• **Task instructions**
Within the entries below, find the portion that opens with the line containing "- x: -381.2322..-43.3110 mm" and closes with the line containing "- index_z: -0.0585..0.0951". Retype that portion exactly and only.

• **Listed entries**
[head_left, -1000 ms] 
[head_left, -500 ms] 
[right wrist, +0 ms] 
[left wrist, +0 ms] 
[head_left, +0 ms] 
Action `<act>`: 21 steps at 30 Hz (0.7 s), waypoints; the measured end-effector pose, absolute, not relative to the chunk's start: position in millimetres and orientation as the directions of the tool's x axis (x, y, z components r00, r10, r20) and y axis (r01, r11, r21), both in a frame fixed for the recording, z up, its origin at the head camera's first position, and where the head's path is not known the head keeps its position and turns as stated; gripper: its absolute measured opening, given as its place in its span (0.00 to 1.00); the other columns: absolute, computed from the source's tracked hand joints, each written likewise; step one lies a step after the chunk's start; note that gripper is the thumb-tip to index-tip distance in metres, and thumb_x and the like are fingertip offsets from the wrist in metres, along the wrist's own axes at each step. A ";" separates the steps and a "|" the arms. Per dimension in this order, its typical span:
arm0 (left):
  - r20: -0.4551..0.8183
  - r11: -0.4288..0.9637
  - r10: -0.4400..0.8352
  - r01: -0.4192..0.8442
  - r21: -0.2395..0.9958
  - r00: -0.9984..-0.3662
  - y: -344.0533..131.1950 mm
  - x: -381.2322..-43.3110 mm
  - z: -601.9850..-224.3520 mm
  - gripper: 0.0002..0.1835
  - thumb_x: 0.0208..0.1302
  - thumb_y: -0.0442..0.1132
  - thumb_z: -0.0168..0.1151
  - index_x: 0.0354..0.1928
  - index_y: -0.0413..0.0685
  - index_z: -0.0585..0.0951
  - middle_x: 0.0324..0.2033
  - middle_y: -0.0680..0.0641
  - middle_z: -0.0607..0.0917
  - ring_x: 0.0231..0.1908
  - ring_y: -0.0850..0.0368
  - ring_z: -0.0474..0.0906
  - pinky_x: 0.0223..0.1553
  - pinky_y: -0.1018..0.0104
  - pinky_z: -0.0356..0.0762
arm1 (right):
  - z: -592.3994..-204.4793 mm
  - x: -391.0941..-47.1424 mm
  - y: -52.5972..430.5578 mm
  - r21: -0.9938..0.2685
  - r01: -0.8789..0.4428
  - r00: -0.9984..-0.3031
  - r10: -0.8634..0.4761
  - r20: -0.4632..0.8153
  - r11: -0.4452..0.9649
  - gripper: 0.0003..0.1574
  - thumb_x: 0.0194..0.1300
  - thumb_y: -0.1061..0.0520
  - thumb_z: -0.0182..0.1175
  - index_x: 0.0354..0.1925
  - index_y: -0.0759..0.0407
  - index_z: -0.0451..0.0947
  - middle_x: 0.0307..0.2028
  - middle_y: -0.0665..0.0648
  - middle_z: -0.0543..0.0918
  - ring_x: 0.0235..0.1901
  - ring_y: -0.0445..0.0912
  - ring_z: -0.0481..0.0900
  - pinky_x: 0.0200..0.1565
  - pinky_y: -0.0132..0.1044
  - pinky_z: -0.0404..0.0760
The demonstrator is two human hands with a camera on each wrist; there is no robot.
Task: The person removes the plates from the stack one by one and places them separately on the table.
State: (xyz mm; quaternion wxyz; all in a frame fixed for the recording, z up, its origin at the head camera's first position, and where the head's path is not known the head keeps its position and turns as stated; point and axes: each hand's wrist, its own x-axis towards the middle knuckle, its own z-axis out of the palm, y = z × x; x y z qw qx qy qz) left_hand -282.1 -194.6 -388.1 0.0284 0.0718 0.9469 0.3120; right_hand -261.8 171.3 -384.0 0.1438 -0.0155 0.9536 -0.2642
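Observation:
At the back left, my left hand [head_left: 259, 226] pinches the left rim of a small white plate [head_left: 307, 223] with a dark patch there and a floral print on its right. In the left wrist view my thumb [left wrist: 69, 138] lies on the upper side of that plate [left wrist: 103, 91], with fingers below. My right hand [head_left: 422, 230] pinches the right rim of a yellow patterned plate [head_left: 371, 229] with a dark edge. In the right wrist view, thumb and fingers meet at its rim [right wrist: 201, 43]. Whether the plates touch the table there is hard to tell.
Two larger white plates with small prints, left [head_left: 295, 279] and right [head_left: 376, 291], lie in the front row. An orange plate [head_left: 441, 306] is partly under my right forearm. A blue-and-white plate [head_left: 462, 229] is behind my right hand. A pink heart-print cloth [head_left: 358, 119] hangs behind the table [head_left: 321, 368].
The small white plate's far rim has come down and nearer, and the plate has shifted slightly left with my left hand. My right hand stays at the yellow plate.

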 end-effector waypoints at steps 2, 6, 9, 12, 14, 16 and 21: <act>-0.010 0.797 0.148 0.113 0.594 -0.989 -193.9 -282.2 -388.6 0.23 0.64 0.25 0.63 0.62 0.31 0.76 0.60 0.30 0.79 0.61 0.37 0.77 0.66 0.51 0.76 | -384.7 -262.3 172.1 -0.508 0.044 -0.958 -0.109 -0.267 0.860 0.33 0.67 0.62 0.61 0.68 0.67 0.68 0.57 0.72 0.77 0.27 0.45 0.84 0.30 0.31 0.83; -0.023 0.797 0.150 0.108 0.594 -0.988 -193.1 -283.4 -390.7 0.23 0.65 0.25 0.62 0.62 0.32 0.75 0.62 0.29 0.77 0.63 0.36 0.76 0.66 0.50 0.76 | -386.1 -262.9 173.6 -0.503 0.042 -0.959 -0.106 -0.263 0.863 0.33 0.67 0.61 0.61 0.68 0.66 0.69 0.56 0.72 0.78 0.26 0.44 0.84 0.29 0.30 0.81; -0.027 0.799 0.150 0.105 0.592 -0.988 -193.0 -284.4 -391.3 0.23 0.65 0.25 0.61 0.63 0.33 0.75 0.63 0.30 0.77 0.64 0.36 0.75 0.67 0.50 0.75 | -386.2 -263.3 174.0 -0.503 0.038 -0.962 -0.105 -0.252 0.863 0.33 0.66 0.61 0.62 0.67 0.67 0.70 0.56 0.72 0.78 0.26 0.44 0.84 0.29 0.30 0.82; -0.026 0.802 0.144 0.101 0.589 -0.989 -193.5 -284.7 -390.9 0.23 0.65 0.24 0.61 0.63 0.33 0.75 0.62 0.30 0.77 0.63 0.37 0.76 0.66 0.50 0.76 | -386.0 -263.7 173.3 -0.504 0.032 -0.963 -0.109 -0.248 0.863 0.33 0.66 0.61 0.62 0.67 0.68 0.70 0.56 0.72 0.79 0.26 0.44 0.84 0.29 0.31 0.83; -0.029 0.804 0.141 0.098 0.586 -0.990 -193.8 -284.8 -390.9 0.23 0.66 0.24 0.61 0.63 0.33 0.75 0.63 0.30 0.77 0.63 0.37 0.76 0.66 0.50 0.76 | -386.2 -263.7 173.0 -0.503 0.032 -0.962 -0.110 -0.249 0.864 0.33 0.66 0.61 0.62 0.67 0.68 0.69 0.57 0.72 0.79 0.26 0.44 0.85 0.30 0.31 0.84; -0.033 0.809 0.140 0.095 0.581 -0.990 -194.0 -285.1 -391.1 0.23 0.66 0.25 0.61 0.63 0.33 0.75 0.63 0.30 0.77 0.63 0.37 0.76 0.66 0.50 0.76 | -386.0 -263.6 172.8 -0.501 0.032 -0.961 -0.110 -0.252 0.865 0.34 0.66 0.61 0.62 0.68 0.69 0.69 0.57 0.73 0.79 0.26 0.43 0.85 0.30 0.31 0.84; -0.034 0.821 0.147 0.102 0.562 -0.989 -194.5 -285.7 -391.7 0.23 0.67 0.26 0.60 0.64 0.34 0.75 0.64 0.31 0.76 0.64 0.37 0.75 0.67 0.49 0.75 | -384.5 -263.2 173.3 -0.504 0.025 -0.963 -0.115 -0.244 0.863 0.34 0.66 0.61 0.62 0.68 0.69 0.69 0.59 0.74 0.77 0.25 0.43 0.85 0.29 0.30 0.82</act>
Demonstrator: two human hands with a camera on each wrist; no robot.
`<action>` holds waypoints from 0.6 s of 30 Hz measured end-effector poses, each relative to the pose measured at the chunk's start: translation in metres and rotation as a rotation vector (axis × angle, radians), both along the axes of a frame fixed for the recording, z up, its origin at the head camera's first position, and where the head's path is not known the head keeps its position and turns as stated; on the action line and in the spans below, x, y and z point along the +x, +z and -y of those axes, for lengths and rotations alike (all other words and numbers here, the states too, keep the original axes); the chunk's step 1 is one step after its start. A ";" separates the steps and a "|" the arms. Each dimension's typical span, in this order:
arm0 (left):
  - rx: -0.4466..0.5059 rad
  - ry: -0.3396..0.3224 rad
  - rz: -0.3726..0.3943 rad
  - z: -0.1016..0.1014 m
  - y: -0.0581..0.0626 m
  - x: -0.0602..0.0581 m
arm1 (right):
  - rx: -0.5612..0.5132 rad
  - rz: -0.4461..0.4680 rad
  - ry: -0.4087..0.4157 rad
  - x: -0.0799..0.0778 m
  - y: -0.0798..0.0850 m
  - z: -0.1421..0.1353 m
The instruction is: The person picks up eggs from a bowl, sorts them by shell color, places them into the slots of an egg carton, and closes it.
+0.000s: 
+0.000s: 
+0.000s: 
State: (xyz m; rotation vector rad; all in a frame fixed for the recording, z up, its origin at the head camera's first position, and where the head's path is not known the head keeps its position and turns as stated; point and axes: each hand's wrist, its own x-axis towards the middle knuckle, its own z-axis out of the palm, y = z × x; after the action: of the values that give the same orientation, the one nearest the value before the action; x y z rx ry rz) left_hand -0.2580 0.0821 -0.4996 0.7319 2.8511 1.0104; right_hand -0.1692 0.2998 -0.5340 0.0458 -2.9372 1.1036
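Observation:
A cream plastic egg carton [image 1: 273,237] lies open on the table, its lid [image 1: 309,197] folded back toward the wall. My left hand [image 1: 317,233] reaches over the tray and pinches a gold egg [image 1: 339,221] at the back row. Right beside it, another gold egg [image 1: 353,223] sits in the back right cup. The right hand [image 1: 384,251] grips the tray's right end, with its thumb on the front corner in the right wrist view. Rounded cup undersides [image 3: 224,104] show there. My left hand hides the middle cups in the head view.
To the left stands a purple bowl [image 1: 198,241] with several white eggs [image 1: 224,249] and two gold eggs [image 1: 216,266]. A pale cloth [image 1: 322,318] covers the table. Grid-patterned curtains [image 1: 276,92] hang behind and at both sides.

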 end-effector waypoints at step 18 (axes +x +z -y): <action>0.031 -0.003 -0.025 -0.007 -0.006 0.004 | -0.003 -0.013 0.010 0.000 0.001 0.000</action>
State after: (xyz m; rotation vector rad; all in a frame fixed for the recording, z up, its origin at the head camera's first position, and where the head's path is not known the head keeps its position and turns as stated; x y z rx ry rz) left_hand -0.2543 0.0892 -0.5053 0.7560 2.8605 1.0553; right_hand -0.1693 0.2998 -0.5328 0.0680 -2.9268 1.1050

• **Task answer**
  - x: -381.2322..-43.3110 mm
  - z: -601.9850..-224.3520 mm
  - gripper: 0.0002..0.1835
  - thumb_x: 0.0208..0.1302
  - thumb_y: -0.0442..0.1132
  - thumb_z: -0.0168..0.1151
  - index_x: 0.0354..0.1928
  - index_y: -0.0413..0.0685
  - index_z: -0.0585..0.0951

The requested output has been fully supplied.